> **Goal of the exercise**: Would you print out all of the data exactly and keep the pictures out of it?

> **Provided material**:
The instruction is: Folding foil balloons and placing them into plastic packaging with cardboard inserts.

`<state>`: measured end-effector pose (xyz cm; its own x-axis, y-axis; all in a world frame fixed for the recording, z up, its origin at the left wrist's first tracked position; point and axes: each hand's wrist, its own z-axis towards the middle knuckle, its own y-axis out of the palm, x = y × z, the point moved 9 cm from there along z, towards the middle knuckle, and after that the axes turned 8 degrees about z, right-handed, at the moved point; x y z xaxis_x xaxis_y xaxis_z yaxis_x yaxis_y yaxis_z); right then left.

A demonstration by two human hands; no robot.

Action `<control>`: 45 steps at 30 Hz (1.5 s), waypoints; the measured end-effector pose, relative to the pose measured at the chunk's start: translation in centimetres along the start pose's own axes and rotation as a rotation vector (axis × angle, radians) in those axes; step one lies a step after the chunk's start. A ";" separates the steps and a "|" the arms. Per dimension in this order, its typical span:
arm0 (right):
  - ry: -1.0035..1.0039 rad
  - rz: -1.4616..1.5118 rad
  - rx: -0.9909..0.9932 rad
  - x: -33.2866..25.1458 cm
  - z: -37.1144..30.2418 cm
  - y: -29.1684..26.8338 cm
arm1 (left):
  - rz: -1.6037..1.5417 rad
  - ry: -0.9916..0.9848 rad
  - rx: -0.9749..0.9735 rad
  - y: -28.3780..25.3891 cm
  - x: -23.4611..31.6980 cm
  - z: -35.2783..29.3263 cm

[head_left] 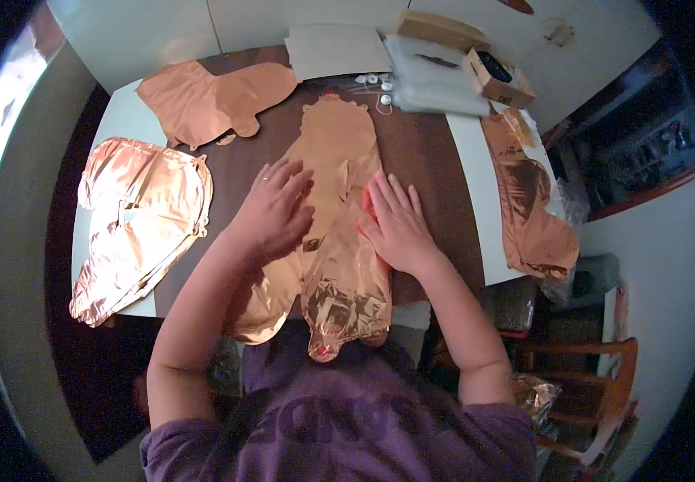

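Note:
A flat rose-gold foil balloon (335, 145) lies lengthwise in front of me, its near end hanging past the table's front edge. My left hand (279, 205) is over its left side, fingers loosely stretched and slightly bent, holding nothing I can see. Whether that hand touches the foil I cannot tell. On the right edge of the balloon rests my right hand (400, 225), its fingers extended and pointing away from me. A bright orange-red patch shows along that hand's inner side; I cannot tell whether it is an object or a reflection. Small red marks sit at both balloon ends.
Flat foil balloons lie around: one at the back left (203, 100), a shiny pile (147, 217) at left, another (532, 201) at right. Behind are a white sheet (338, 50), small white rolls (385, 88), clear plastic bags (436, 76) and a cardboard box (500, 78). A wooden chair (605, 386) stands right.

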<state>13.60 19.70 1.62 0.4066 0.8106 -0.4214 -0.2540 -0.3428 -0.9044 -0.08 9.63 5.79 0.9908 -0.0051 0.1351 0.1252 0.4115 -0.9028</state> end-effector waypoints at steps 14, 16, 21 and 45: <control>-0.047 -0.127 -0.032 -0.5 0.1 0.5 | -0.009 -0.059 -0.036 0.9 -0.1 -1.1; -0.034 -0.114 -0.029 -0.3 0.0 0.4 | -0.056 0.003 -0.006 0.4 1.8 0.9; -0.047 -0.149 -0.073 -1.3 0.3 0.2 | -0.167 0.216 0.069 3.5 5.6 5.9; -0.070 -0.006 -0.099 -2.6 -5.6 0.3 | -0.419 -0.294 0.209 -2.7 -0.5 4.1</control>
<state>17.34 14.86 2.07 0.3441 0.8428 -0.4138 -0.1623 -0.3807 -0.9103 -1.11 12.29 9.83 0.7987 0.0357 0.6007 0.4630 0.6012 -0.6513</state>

> **Written answer**:
The instruction is: Folding foil balloons and placing them into plastic packaging with cardboard inserts.

`<state>`: measured end-effector pose (xyz cm; its own x-axis, y-axis; all in a world frame fixed for the recording, z up, its origin at the left wrist's first tracked position; point and axes: each hand's wrist, its own z-axis towards the middle knuckle, its own y-axis out of the palm, x = y × z, the point moved 9 cm from there along z, towards the middle knuckle, and after that the axes turned 8 degrees about z, right-handed, at the moved point; x y z xaxis_x xaxis_y xaxis_z yaxis_x yaxis_y yaxis_z); right then left.

A demonstration by two human hands; no robot.

Action `<control>`: 45 steps at 30 Hz (1.5 s), waypoints; the measured end-effector pose, relative to the pose measured at the chunk's start: translation in centimetres along the start pose's own axes and rotation as a rotation vector (axis × angle, radians) in those axes; step one lies a step after the chunk's start. A ";" separates the steps and a "|" the arms. Per dimension in this order, its typical span:
arm0 (right):
  - ry: -1.0035..1.0039 rad
  - rz: -1.4616..1.5118 rad
  - rx: -0.9909..0.9932 rad
  - x: -33.2866..25.1458 cm
  - z: -37.1144..30.2418 cm
  - y: -29.1684..26.8338 cm
arm1 (left):
  - rz: -1.6037..1.5417 rad
  - ry: -0.9916..0.9848 rad
  - rx: -0.9749..0.9735 rad
  - y: -28.3780..25.3891 cm
  - x: -23.4611..31.6980 cm
  - z: -35.2783..29.3263 cm

[head_left] 

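Note:
A flat rose-gold foil balloon (335, 145) lies lengthwise in front of me, its near end hanging past the table's front edge. My left hand (279, 205) is over its left side, fingers loosely stretched and slightly bent, holding nothing I can see. Whether that hand touches the foil I cannot tell. On the right edge of the balloon rests my right hand (400, 225), its fingers extended and pointing away from me. A bright orange-red patch shows along that hand's inner side; I cannot tell whether it is an object or a reflection. Small red marks sit at both balloon ends.
Flat foil balloons lie around: one at the back left (203, 100), a shiny pile (147, 217) at left, another (532, 201) at right. Behind are a white sheet (338, 50), small white rolls (385, 88), clear plastic bags (436, 76) and a cardboard box (500, 78). A wooden chair (605, 386) stands right.
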
<state>13.60 19.70 1.62 0.4066 0.8106 -0.4214 -0.2540 -0.3428 -0.9044 -0.08 9.63 5.79 0.9908 -0.0051 0.1351 0.1252 0.4115 -0.9028</state> end-effector waypoints at steps 14, 16, 21 and 45: <control>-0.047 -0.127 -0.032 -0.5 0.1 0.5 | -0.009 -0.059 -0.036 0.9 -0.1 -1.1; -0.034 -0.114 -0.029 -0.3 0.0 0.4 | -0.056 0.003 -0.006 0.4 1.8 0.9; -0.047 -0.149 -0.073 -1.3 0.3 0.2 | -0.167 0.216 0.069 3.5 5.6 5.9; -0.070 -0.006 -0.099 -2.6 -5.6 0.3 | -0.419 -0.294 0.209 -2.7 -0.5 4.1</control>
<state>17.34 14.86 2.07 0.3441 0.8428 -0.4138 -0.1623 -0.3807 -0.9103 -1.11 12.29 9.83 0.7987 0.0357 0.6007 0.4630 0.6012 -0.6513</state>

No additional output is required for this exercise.